De novembre 2011 à février 2012, une équipe d’éducateurEs de rue de l’association Vivre dans la Ville à Vandœuvre (54) ont fait 29 jours de grève, avec occupation du hall du conseil général...

En janvier 2013, les contrats de travail des éducateurEs de Vivre dans la Ville sont transférés vers Jeunes et Cité, une association plus importante, cela sur décision du conseil général... avec suppression de deux postes administratifs.
À partir de là et jusqu’en septembre 2013, s’abat une répression syndicale à l’encontre de l’ensemble des ex-Vivre dans la Ville, répression se concluant par le licenciement pour faute grave (sans préavis ni indemnité) des trois syndiquéEs de l’équipe (Sud et CGT), dont un camarade du NPA.

Acharnement et usage de faux...
Le procès en appel concernant leur licenciement a eu lieu mardi 3 mars à Nancy.
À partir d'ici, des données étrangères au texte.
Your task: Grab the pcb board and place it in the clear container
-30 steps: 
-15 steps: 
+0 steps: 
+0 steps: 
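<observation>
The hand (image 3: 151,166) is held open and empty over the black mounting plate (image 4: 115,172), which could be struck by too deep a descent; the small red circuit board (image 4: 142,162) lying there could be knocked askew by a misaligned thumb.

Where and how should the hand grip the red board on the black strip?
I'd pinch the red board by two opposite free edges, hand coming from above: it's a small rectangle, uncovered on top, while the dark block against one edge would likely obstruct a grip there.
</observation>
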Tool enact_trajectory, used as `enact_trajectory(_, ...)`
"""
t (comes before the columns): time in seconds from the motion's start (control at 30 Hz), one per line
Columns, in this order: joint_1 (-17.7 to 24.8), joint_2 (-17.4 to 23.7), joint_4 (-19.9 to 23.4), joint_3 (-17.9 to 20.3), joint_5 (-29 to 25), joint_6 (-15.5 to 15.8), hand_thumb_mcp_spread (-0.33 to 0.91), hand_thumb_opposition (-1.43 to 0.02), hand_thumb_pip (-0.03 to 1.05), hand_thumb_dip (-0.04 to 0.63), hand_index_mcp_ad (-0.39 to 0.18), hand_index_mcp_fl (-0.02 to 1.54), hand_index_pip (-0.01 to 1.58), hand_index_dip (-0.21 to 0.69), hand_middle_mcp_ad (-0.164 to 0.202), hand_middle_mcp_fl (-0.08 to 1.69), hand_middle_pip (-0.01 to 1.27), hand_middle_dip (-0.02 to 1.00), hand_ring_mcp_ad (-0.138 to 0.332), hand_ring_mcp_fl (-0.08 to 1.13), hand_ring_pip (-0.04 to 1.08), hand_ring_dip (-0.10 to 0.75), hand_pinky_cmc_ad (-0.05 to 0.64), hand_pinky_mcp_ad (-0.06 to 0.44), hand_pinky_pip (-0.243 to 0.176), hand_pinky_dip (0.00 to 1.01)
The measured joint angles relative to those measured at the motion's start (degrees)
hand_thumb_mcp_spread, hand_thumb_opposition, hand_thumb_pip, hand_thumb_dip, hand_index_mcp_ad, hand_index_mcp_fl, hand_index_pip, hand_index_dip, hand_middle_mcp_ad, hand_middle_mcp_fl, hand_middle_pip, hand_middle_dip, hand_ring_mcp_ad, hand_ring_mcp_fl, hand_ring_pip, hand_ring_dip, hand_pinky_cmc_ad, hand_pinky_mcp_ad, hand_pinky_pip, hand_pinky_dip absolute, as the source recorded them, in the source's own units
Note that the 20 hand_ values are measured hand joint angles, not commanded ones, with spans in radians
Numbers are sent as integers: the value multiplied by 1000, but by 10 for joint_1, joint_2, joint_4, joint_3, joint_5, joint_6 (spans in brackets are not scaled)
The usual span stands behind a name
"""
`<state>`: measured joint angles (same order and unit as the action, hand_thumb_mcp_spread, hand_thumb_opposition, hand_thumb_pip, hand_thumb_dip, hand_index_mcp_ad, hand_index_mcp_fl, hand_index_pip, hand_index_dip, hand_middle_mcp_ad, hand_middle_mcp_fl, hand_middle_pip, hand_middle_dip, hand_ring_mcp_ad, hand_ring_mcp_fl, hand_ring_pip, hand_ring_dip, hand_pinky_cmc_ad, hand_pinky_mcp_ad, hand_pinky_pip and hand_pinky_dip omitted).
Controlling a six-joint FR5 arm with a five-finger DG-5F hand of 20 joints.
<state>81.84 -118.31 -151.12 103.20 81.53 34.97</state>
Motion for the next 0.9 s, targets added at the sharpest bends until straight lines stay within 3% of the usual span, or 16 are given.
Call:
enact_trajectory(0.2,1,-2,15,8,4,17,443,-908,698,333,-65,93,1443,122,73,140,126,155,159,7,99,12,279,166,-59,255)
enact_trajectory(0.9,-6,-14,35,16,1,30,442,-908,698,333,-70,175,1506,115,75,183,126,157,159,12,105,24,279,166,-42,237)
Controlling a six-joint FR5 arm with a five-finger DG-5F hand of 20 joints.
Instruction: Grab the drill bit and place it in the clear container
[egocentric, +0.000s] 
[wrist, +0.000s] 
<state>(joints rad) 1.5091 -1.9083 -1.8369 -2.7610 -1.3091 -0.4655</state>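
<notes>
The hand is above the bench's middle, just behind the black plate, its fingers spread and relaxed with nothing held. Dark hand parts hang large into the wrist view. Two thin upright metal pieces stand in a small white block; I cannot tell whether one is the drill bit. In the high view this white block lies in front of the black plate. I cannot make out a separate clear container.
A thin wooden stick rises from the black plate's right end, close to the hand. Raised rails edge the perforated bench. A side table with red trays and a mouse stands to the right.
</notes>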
L’avocat de l’employeur a usé de toutes les manœuvres possibles : mensonges, manipulations diverses... Que le patron soit dirigeant de La Poste ou qu’il vienne de l’industrie, du commerce ou du secteur social, les méthodes sont rigoureusement identiques : répression, répression et encore répression.
La cour d’appel de Nancy était pleine à craquer des soutiens aux trois éducateurEs : ex-collègues, habitantEs du quartier et syndicalistes... L’avocate des salariéEs licenciés a démontré que le motif invoqué, l’insubordination, ne reposait sur rien, et que, pour parvenir à les mettre à la porte, l’employeur n’avait pas hésité à fabriquer un faux document à en-tête ministériel...
La décision de la cour sera prononcée le 28 avril prochain.